Ocean warming already decreased global marine fisheries production

May 1st, 2019 | Download as PDF
Ocean warming already decreased global marine fisheries production

The oceans have already warmed considerably, and the impacts of this warming have affected global marine fisheries productivity. This was concluded from a hindcast analysis of temperature-driven changes in global marine fish biomass production from 1930 to 2010.

The impacts of ocean warming

Higher ocean temperatures drive a number of changes: changes in ocean circulation and stratification, decrease of oxygen concentrations, and shifts of primary productivity following shifts in temperature. As a result, marine fish populations are experiencing large-scale redistributions, increased physiological stress, and altered food availability. Changes in fish biomass may impact long-term food provisioning. In addition to ocean warming, other factors can change fish productivity, such as changing primary production, dissolved oxygen, pH, and habitat availability.

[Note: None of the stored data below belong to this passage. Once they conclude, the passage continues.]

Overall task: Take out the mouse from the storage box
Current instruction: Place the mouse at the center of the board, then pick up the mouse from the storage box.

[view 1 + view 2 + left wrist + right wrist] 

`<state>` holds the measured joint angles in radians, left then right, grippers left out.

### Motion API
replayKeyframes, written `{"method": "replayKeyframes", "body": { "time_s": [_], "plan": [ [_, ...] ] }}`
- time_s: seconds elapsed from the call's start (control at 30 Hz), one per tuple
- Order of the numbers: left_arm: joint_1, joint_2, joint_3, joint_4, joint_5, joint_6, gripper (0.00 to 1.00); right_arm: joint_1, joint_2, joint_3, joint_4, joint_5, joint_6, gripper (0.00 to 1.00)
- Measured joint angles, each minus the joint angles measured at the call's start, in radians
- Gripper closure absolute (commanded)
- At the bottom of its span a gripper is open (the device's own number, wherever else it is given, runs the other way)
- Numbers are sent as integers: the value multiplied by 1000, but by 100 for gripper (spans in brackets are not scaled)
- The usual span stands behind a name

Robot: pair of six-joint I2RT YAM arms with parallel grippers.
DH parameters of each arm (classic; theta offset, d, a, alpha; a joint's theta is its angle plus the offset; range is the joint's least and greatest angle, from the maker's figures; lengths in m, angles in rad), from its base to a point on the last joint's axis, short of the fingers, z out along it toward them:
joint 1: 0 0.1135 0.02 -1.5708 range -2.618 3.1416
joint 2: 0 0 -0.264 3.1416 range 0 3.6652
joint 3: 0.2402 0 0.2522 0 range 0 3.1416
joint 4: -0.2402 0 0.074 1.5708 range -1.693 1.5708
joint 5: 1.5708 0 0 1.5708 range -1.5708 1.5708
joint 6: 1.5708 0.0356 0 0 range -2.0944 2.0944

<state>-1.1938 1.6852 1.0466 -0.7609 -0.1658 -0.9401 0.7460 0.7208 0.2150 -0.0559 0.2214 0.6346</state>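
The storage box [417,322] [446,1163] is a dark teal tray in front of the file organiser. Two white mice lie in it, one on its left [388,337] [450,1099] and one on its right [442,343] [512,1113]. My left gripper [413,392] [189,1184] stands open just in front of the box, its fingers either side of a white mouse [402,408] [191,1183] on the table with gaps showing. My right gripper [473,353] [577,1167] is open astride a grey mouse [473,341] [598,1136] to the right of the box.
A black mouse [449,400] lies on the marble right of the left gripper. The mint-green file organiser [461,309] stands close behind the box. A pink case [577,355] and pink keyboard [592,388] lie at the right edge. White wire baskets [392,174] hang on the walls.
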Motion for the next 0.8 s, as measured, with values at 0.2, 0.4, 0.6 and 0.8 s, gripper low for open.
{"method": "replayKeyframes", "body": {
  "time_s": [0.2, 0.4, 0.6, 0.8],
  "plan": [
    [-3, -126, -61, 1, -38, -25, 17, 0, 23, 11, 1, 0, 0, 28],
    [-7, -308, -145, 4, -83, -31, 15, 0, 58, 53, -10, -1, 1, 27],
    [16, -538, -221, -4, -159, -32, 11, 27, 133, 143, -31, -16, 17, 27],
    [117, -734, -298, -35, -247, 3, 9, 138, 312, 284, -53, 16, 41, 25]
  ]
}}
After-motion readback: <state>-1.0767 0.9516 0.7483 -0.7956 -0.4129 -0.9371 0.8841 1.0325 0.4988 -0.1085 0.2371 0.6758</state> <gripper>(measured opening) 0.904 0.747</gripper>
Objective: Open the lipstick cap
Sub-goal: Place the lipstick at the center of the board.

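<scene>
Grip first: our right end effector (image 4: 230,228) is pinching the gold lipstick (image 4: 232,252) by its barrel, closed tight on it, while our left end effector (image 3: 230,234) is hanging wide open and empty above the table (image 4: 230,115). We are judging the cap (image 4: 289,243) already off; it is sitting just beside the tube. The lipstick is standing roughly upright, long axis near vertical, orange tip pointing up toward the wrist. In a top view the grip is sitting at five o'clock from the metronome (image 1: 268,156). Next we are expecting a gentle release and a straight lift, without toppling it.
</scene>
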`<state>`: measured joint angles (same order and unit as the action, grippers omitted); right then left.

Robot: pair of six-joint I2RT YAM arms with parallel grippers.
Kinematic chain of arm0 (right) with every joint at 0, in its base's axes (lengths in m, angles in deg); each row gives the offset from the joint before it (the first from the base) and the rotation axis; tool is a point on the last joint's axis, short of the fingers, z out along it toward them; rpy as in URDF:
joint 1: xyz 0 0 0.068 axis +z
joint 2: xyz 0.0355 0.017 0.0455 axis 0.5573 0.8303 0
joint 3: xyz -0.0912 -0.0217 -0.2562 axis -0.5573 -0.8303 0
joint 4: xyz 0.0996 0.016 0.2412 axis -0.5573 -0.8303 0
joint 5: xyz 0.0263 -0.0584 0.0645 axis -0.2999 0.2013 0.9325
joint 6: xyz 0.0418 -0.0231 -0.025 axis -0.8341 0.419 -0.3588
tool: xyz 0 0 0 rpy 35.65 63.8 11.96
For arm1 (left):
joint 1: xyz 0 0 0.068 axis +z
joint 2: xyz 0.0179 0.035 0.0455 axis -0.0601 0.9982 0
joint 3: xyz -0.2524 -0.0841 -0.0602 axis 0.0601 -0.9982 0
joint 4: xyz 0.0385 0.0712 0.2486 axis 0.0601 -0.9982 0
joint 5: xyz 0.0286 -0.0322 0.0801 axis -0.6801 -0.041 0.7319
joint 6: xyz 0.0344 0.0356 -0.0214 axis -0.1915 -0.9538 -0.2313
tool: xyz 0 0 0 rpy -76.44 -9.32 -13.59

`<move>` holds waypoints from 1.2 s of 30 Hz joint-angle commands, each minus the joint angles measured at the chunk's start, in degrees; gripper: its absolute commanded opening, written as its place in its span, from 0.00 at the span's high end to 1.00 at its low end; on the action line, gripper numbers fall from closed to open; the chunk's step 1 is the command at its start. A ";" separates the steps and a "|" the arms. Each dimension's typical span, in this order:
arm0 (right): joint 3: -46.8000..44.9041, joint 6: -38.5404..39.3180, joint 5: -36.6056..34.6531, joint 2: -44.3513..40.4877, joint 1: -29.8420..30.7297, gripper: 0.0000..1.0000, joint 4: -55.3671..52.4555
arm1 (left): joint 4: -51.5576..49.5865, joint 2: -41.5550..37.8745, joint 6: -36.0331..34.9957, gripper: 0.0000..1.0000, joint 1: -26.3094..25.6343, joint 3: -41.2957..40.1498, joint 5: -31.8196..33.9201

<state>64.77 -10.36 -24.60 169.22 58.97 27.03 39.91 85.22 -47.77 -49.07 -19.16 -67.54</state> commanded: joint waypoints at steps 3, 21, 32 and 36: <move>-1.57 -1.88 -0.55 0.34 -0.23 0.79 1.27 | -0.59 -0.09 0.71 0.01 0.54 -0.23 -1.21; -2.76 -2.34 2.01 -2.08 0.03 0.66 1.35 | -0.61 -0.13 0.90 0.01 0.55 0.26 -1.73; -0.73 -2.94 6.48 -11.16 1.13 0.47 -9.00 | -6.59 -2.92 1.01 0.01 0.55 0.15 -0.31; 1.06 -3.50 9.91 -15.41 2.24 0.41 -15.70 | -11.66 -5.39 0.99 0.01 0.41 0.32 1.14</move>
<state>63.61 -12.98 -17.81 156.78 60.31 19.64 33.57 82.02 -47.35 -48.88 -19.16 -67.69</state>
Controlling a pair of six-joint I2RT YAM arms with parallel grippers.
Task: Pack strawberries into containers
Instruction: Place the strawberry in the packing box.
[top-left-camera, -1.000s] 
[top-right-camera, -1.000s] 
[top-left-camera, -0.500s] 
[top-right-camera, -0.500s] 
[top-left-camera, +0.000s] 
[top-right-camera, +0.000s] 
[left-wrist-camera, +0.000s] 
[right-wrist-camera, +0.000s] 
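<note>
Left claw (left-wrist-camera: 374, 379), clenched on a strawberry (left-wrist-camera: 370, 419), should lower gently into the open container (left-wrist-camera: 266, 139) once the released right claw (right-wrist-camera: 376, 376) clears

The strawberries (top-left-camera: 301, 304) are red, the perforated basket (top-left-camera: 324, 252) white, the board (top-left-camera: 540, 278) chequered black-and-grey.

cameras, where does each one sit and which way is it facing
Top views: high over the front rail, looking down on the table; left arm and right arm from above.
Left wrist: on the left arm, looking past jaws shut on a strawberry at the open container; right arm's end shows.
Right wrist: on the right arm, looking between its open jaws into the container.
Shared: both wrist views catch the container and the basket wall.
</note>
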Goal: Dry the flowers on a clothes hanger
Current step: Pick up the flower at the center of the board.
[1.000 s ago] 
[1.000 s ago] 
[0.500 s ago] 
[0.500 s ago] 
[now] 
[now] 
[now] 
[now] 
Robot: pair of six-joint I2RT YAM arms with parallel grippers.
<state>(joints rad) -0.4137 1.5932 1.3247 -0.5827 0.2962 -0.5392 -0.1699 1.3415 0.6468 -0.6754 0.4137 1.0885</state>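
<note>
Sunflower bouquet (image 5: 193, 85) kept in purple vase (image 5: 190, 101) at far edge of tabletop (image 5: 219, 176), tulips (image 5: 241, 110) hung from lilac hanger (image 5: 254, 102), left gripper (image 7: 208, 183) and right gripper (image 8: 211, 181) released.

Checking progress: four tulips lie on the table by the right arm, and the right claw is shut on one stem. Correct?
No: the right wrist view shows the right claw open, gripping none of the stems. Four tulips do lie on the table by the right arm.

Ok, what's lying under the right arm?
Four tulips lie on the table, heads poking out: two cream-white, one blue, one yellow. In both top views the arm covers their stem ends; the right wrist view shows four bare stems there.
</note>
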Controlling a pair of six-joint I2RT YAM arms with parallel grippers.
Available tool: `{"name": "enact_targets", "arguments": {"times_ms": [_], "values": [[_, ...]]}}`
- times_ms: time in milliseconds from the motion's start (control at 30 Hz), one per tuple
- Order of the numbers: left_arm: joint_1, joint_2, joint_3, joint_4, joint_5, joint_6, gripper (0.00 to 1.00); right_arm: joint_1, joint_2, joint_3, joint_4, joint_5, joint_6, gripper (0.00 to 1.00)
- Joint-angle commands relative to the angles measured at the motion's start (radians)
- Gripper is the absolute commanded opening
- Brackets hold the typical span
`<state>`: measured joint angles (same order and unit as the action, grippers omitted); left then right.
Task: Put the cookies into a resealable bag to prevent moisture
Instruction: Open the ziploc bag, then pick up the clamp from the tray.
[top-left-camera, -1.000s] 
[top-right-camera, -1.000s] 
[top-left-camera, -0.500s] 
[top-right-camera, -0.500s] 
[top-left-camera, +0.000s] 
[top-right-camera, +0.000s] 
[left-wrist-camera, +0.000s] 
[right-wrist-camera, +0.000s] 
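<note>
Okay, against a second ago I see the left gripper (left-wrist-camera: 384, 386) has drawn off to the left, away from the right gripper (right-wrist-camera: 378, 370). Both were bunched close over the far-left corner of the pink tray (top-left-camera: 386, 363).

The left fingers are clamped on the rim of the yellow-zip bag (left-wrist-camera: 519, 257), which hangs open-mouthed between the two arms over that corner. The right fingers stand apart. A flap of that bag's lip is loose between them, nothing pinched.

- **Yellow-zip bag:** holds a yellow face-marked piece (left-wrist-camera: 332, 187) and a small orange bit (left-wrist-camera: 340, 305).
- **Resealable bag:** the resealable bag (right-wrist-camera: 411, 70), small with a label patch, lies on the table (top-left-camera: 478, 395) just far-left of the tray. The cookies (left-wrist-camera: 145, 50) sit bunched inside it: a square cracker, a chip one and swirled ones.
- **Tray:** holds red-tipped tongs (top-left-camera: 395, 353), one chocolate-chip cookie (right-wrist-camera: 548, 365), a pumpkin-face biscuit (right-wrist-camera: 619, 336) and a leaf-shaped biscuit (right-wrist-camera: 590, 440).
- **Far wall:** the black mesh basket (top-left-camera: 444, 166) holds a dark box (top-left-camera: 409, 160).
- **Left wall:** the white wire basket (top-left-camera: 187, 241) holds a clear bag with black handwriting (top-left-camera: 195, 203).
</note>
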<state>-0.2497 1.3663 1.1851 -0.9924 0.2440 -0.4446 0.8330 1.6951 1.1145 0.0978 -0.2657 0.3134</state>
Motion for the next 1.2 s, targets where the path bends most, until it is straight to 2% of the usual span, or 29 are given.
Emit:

Decrease in fish productivity

Fish productivity can be expressed in a quantity termed the ‘maximum sustainable yield’: the maximum catch that can be repeatedly (sustainably) harvested from the ocean’s fish biomass. The effects of ocean temperature changes from 1930 to 2010 on the productivity of 235 global fish and invertebrate populations, covering 33% of reported global catch, have been modelled.

The results show that ‘maximum sustainable yield’ decreased by 4.1% in this period. The greatest losses in productivity occurred in marine regions of East Asia and Europe (North Sea, French and Iberian coastal zones). The greatest gains occurred in marine regions near the east coast of Canada and the United States, and in Europe in the Baltic Sea. The great losses in East Asia are particularly worrying, since this region has some of the largest and fastest-growing human populations in the world.

Studies that project fisheries productivity under future emissions scenarios often predict increases in productivity at the poles and decreases at the equator. These “winning” and “losing” ecosystems under ocean warming are not reflected yet in the changes from 1930 to 2010. Possibly this is just a matter of time.

More vulnerable due to overfishing

Overfishing seems to strengthen the impact of ocean warming on fish productivity. Fish populations that had experienced intense and prolonged overfishing were more likely to be negatively influenced by warming. This interaction likely arises through several mechanisms. For instance, fishing can truncate age distributions and thus decrease reproductive output. Also, fishing can reduce intraspecific diversity, alter species interactions, and damage habitat. Overfishing has reduced the resilience of populations to climate change, and climate change will likely hinder efforts to rebuild overfished populations.

Sustainable food supply under global warming

According to the authors of this study, prompt improvements in fisheries management could maintain global wild-capture fisheries yields and profits into the future. It is essential to prevent overfishing and develop management strategies that are robust to temperature-driven changes in productivity, they stress.